ASSIGNED TASK – Starting at the line with "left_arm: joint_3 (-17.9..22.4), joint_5" and going on through the line with "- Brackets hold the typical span", reproduce each line in the records below exactly and nothing more.

(Entries taken from a collection)
**********

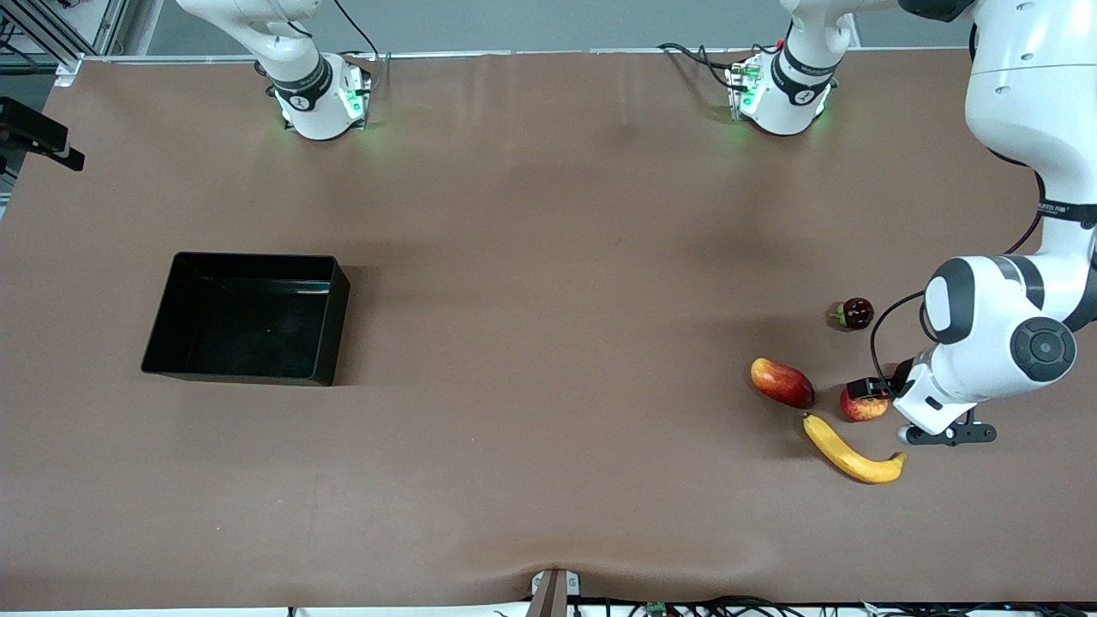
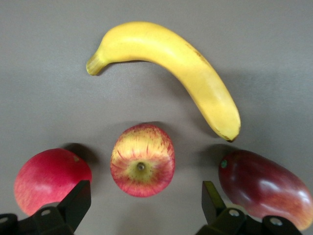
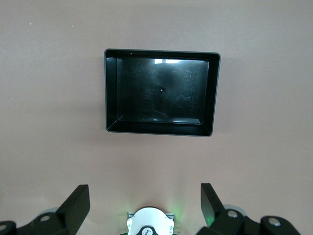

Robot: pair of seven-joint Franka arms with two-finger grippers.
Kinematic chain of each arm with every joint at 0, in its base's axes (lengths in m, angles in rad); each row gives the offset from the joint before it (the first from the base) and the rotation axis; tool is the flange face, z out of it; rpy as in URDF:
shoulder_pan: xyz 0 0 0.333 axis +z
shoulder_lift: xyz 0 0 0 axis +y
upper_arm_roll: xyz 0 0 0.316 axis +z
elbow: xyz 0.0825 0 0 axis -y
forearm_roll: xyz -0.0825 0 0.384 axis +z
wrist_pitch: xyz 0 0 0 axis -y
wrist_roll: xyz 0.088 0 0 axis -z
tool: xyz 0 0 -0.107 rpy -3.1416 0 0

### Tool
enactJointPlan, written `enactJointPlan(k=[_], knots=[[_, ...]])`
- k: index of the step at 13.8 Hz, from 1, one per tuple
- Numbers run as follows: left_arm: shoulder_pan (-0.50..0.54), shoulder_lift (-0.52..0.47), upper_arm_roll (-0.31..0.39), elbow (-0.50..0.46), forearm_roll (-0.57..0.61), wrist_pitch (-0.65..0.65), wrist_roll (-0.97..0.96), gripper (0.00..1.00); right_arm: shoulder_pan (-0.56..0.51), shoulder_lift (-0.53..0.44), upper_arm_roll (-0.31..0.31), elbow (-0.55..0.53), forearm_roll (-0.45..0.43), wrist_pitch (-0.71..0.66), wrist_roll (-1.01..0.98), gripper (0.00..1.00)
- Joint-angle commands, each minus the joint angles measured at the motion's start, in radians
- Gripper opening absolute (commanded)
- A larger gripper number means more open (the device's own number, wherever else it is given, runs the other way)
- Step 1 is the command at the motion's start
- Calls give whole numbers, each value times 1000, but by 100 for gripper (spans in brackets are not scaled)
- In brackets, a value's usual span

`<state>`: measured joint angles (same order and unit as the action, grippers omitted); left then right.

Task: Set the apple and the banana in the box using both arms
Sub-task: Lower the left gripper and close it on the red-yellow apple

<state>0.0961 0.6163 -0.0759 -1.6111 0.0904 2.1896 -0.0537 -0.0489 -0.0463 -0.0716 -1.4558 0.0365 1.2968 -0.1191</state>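
While the left arm is reaching down over the fruit at its own end of the bench (image 1: 548, 257), its left pincer (image 2: 142, 208) is hanging wide open with nothing in it, directly over the apple (image 2: 142, 159). That apple is lying on the bench between the mango (image 2: 266, 187) and a plain red fruit (image 2: 50, 179), touching neither. Just beside it, nearer the front camera, the banana (image 2: 181, 73) is lying flat, its curve bending around the apple without touching it. The black box (image 1: 248, 317) is sitting open and holding nothing toward the right arm's end of the bench, well apart from all the fruit. High above that box the right pincer (image 3: 142, 208) is waiting, its fingers (image 3: 78, 203) spread wide and gripping nothing, looking down into the bin.
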Motion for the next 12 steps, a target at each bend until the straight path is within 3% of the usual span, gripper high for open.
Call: enactJointPlan(k=[1,8,9,10,11,12], knots=[[7,32,-2,8,-15,38,17,100,-3,5,6,15,-14,-4,7,100],[25,105,-1,8,-3,111,28,93,-5,6,4,15,-14,-4,7,100],[25,109,-1,7,-3,122,28,86,-5,11,4,15,-17,-4,7,100],[22,111,-1,7,-4,125,28,73,-6,17,4,15,-18,-4,7,100],[17,112,1,7,-4,124,26,48,-9,29,4,15,-21,-4,7,100],[20,111,-1,7,-4,124,29,0,-12,48,4,17,-24,-4,6,100]])
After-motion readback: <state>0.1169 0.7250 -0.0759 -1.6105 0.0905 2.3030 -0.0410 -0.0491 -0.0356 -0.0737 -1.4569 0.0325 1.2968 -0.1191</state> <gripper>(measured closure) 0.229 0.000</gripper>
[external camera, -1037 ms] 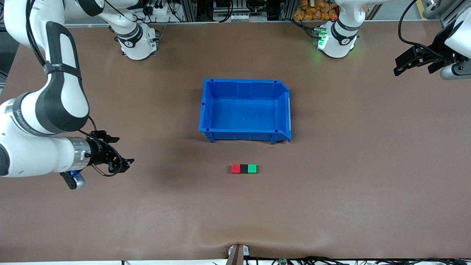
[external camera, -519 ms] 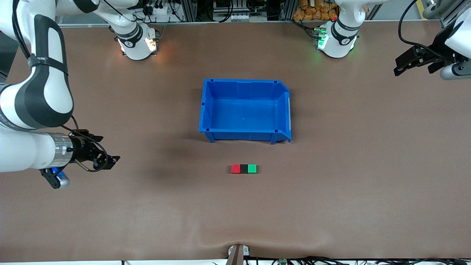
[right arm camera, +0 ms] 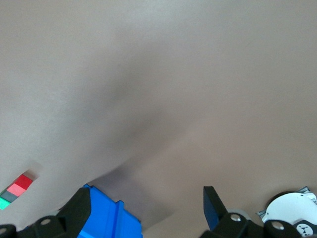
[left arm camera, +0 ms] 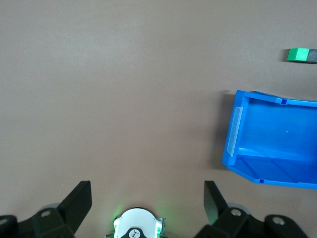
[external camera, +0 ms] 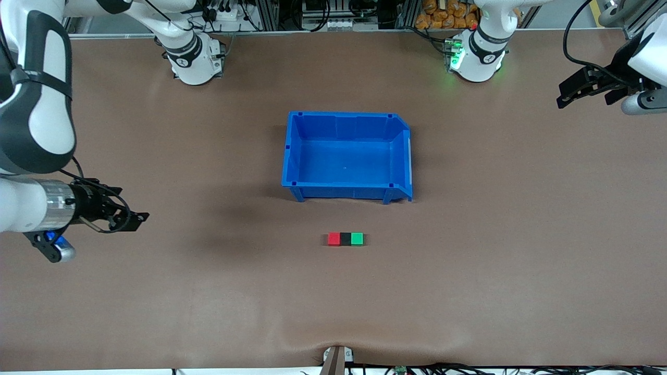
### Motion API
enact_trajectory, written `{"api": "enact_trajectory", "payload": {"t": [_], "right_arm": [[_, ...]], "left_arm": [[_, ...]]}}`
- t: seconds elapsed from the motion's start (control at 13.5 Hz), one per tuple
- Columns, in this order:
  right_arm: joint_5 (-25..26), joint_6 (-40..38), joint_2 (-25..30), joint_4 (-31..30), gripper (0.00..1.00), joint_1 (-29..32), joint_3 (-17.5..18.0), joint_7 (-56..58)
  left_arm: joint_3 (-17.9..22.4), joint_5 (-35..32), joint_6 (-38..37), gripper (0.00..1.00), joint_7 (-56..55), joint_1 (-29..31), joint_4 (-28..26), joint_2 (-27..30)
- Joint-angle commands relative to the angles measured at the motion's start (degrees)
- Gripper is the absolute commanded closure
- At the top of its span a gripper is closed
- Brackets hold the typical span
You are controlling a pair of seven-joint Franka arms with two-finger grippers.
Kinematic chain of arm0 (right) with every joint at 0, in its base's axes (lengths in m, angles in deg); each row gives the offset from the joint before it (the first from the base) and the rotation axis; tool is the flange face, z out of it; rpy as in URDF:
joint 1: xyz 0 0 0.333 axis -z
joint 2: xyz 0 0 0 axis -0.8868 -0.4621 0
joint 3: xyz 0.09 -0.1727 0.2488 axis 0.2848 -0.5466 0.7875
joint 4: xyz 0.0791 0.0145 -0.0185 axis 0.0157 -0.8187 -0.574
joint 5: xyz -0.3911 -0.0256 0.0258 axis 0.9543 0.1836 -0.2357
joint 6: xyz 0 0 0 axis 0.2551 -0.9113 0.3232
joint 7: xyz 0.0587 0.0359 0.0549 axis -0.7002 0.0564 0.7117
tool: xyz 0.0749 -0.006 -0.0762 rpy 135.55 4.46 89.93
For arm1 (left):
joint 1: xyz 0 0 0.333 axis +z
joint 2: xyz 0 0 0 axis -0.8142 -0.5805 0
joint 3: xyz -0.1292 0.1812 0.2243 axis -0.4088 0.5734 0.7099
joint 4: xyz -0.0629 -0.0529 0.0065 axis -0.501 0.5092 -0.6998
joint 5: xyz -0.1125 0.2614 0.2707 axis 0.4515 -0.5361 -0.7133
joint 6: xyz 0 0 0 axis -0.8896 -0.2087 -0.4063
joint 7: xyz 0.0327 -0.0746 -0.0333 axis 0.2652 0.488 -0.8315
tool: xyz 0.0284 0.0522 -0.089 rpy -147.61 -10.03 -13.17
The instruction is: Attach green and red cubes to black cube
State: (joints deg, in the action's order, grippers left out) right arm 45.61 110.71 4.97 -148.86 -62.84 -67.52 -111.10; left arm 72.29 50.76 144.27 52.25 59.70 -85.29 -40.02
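The red cube [external camera: 334, 239], the black cube [external camera: 345, 239] and the green cube [external camera: 357, 239] lie in one touching row on the table, black in the middle, nearer to the front camera than the blue bin. My right gripper [external camera: 133, 204] hangs open and empty over bare table toward the right arm's end, well apart from the row. My left gripper [external camera: 560, 94] waits open and empty over the left arm's end. The left wrist view catches the green cube [left arm camera: 298, 54]. The right wrist view shows the red cube [right arm camera: 20, 185] and green cube [right arm camera: 4, 203].
An empty blue bin [external camera: 285, 151] stands at mid-table, also in the left wrist view [left arm camera: 237, 129] and the right wrist view [right arm camera: 106, 218]. The arm bases [external camera: 194, 60] [external camera: 477, 54] stand at the table's edge farthest from the front camera. A small bracket [external camera: 337, 357] sits at the nearest edge.
My right arm has drawn back toward its own end of the table, away from the cube row, gripper still open. The left arm and the cubes have stayed put.
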Motion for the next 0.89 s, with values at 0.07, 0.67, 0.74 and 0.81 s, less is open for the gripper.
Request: {"api": "enact_trajectory", "payload": {"t": [0.07, 0.67, 0.74, 0.81], "right_arm": [[2.10, -1.30, 2.41, -1.41, 0.00, 1.50, 1.00, 3.81], [5.17, -2.27, 4.08, -1.32, 0.00, 1.68, 0.83, 10.41], [5.96, -3.05, 4.17, -1.32, 0.00, 1.50, 0.83, 10.76], [6.84, -3.32, 4.17, -1.32, 0.00, 1.33, 0.91, 12.41]], "left_arm": [[-0.08, 0.74, -0.32, 0.00, 1.11, 0.52, 0.21, 0.17], [-0.08, 0.74, -0.24, 0.00, 1.11, 0.52, 0.13, 0.08], [-0.08, 0.74, -0.24, 0.00, 1.11, 0.61, 0.21, 0.08], [-0.08, 0.74, -0.24, 0.00, 1.11, 0.61, 0.21, 0.08]]}}
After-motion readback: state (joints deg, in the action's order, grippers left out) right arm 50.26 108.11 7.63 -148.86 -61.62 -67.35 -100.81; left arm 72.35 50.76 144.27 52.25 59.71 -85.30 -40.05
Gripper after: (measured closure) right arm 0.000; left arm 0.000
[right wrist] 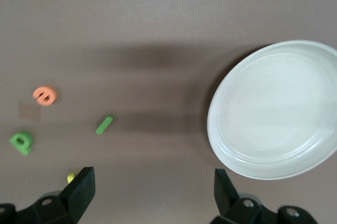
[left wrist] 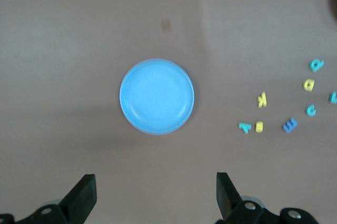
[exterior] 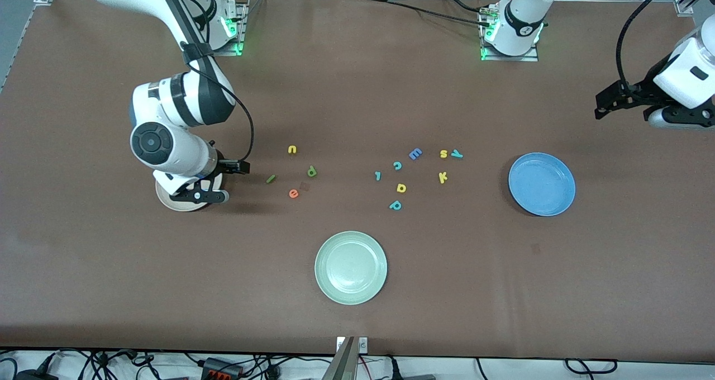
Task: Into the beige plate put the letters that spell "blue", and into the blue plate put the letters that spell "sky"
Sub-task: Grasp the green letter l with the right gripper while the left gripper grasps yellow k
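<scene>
My right gripper (right wrist: 154, 192) hangs open and empty beside the beige plate (right wrist: 213, 124), which it partly covers in the front view (exterior: 167, 202). Near it lie the green b (exterior: 311, 171), the thin green l (exterior: 271, 179), the yellow u (exterior: 292, 150) and the orange e (exterior: 294, 193). The yellow s (exterior: 443, 153), teal y (exterior: 457, 154) and yellow k (exterior: 443, 177) sit closer to the blue plate (exterior: 542, 184). My left gripper (left wrist: 156, 195) is open, holds nothing and hangs high over the table at the left arm's end, by the blue plate (left wrist: 157, 96).
A pale green plate (exterior: 351, 267) lies nearest the front camera. Mid-table are a blue E (exterior: 415, 154), a teal c (exterior: 397, 165), a teal l (exterior: 377, 175), a teal p (exterior: 395, 205) and one more yellow letter (exterior: 401, 188).
</scene>
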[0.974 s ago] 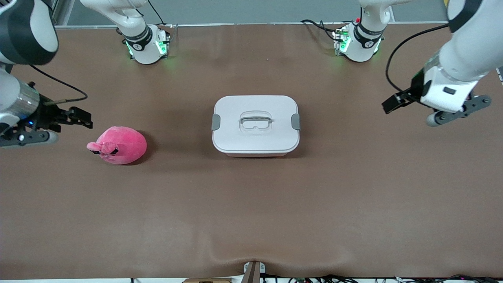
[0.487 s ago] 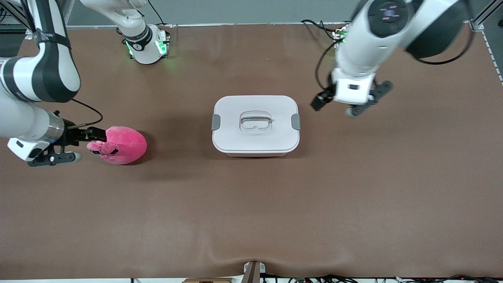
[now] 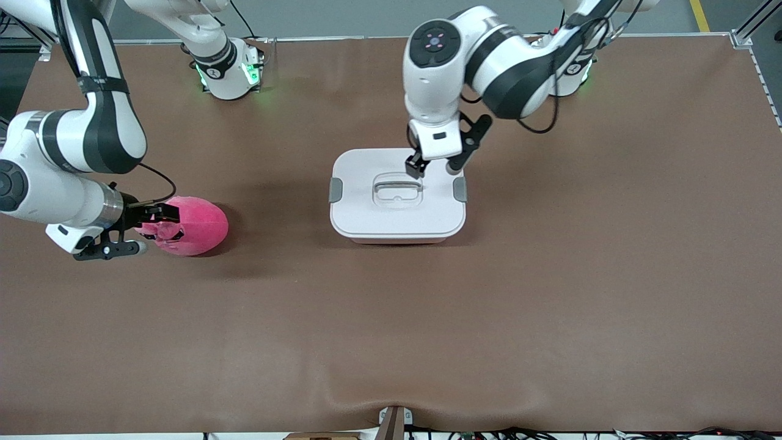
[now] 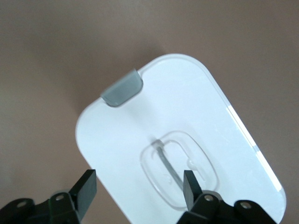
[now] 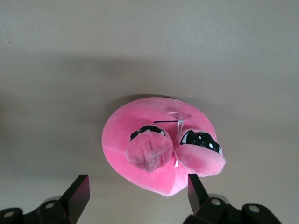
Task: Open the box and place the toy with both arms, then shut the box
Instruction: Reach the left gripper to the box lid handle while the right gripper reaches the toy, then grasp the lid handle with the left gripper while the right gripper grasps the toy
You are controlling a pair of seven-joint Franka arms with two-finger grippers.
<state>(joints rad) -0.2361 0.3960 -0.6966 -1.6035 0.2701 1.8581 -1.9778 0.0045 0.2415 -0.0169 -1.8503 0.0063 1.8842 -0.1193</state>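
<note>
The box (image 3: 366, 214) stands shut mid-table, its white lid (image 4: 196, 107) down and a grey clip (image 3: 335, 189) at each short end. My left gripper (image 3: 435, 166) hangs open over the lid, above the edge farther from the front camera, next to the recessed handle (image 4: 180, 171); its own view shows the left gripper (image 4: 138, 191) with nothing between the fingers. The hot-pink toy (image 3: 198, 226) lies toward the right arm's end of the table. My right gripper (image 3: 151, 230) is low at its face end. It is open, with the toy (image 5: 161, 144) just in front of the right gripper (image 5: 138, 193).
The brown table mat (image 3: 391, 330) stretches wide on the side nearer the front camera. Both green-lit arm bases (image 3: 229, 73) stand along the edge farthest from that camera. A small bracket (image 3: 394, 421) sits at the near edge.
My left arm has swung in from its end of the table to above the box lid. My right gripper has dropped and moved up to the toy's face end.
</note>
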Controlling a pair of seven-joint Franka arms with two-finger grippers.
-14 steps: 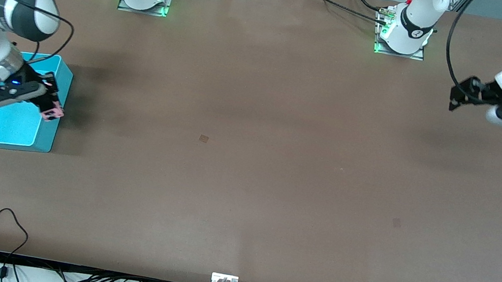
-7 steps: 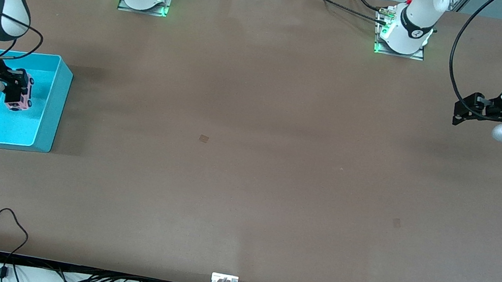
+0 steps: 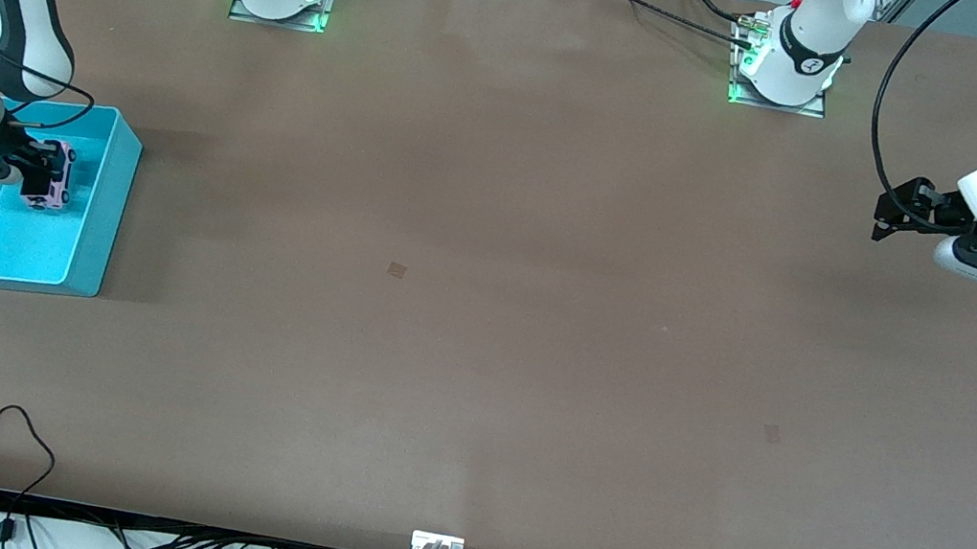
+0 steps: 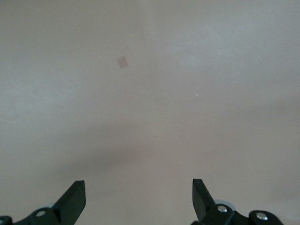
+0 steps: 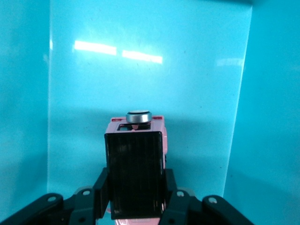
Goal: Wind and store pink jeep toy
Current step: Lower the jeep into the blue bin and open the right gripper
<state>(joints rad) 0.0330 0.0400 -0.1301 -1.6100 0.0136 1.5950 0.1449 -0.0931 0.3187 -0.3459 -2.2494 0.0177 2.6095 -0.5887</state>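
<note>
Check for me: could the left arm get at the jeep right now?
Probably not. The jeep is clamped in the shut right gripper over the bin at the right arm's end of the table, while the open left gripper waits over the bare table at the left arm's end.

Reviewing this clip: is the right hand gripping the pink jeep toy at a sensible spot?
Seemingly yes. The right hand is shut across the pink jeep toy's narrow flat sides at the black rear roof, coming from the rear end, over the turquoise bin.
</note>
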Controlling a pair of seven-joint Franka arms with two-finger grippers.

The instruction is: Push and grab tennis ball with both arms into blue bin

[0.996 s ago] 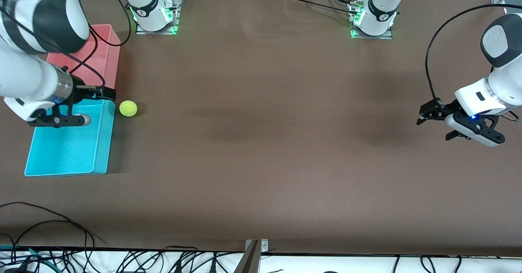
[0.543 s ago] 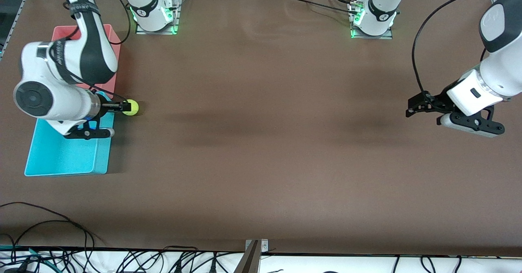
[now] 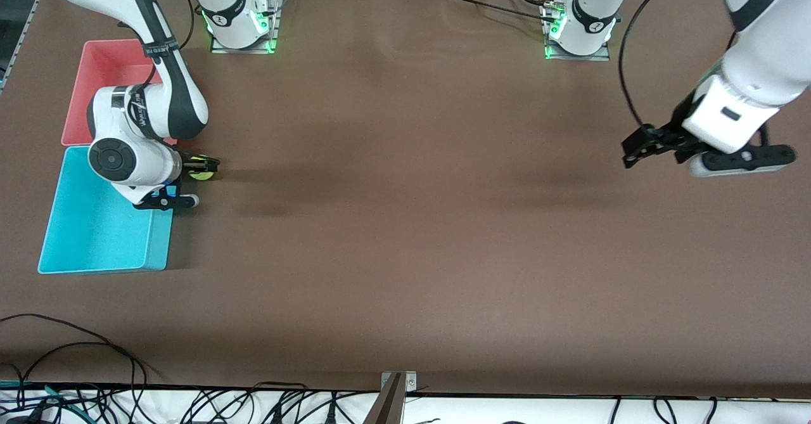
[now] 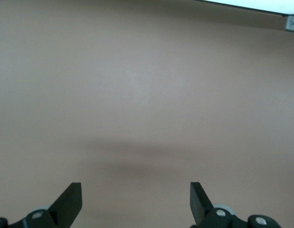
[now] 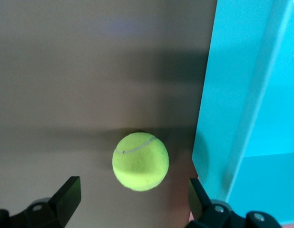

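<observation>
Brown table (image 3: 405, 234); tennis ball (image 3: 203, 172) beside blue bin (image 3: 95, 234).

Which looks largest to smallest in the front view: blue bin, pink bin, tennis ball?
1. blue bin, largest of what shows.
2. pink bin, smaller as seen, but the right arm covers part of it, so the two bins may be about alike.
3. tennis ball, clearly smallest, between the right gripper fingers.
</observation>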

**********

EXERCISE RESPONSE –
  left_arm: joint_3 (-17.9..22.4), joint_5 (-35..32), joint_6 (-38..37), gripper (0.00..1.00), joint_7 (-56..55), joint_1 (-29..31), joint_4 (-28..26), joint_2 (-27..30)
- Joint-angle commands relative to the angles measured at the motion's start (degrees)
- Gripper is the absolute commanded closure
- At the top of its span a gripper is closed
- Brackets hold the typical span

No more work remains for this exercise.